**The problem:** What you return must match the records exactly, with every line included.

**Extracted material:**
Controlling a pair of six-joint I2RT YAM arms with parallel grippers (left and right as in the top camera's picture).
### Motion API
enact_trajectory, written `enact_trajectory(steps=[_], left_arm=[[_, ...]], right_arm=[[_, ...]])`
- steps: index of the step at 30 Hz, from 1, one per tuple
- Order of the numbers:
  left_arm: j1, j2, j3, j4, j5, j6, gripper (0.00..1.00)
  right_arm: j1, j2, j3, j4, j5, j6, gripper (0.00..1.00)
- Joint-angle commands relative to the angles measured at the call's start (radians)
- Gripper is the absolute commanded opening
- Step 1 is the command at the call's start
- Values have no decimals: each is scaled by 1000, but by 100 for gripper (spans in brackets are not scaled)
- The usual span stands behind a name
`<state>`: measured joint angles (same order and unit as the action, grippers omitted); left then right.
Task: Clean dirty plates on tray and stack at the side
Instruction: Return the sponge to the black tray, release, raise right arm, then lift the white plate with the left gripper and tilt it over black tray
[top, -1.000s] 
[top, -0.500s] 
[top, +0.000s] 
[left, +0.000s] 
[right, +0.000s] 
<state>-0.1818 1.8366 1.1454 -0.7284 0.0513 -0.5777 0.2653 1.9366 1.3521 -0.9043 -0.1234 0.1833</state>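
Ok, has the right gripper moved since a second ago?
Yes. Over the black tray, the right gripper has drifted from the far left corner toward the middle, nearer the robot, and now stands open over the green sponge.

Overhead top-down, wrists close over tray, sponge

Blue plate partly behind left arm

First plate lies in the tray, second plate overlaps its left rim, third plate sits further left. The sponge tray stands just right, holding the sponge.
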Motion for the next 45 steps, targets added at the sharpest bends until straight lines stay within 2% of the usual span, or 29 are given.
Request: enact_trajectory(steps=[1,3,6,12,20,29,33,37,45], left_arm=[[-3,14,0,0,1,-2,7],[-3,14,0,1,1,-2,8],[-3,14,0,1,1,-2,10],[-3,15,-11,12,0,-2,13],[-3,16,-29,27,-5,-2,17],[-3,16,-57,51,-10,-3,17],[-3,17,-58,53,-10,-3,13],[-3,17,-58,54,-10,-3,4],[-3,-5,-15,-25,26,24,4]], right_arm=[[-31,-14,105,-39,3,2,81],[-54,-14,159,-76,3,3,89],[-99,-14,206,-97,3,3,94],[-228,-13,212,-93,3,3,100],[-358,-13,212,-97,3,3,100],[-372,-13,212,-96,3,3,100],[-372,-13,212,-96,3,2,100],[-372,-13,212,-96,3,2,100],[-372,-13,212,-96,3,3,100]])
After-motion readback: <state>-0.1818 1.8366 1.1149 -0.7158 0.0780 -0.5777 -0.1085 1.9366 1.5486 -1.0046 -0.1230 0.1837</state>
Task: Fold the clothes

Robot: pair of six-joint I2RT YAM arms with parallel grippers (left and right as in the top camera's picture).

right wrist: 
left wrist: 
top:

**Solution to the problem:**
Controlling a pair of six-joint I2RT YAM arms with parallel grippers (left and right as in the top camera's picture).
### Motion API
enact_trajectory, written `enact_trajectory(steps=[_], left_arm=[[_, ...]], right_arm=[[_, ...]])`
- steps: index of the step at 30 Hz, from 1, one per tuple
- Order of the numbers:
  left_arm: j1, j2, j3, j4, j5, j6, gripper (0.00..1.00)
  right_arm: j1, j2, j3, j4, j5, j6, gripper (0.00..1.00)
- Joint-angle commands relative to the angles measured at the call's start (radians)
- Gripper is the absolute commanded opening
- Step 1 is the command at the call's start
- Values have no decimals: each is scaled by 1000, but by 100 for gripper (spans in brackets are not scaled)
- The usual span stands behind a name
`<state>`: measured joint angles (same order and unit as the action, grippers omitted); left then right.
Task: Clean dirty plates on tray and stack at the side
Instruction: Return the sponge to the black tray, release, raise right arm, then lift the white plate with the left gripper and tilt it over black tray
[top, -1.000s] 
[top, -0.500s] 
[top, +0.000s] 
[left, +0.000s] 
[right, +0.000s] 
<state>-0.1818 1.8366 1.1454 -0.7284 0.0513 -0.5777 0.2653 1.9366 1.3521 -0.9043 -0.1234 0.1833</state>
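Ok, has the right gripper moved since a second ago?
Yes. Over the black tray, the right gripper has drifted from the far left corner toward the middle, nearer the robot, and now stands open over the green sponge.

Overhead top-down, wrists close over tray, sponge

Blue plate partly behind left arm

First plate lies in the tray, second plate overlaps its left rim, third plate sits further left. The sponge tray stands just right, holding the sponge.
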Motion for the next 45 steps, targets added at the sharpest bends until straight lines stay within 2% of the usual span, or 29 are given.
Request: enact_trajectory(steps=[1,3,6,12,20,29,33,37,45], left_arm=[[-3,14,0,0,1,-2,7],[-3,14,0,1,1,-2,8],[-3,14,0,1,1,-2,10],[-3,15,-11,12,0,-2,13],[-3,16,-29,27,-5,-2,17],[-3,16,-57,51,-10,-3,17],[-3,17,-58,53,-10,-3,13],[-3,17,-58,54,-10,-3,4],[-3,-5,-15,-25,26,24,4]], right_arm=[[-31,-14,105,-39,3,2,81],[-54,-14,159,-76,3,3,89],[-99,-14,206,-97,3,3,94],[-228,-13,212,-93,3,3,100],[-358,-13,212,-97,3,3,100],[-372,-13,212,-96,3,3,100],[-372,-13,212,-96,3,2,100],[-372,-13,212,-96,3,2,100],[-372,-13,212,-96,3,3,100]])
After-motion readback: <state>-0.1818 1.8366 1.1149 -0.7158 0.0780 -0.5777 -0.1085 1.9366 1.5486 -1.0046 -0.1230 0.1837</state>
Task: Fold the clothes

Robot: pair of six-joint I2RT YAM arms with parallel grippers (left and right as in the top camera's picture).

right wrist: 
left wrist: 
top:

This exercise has nothing more to it.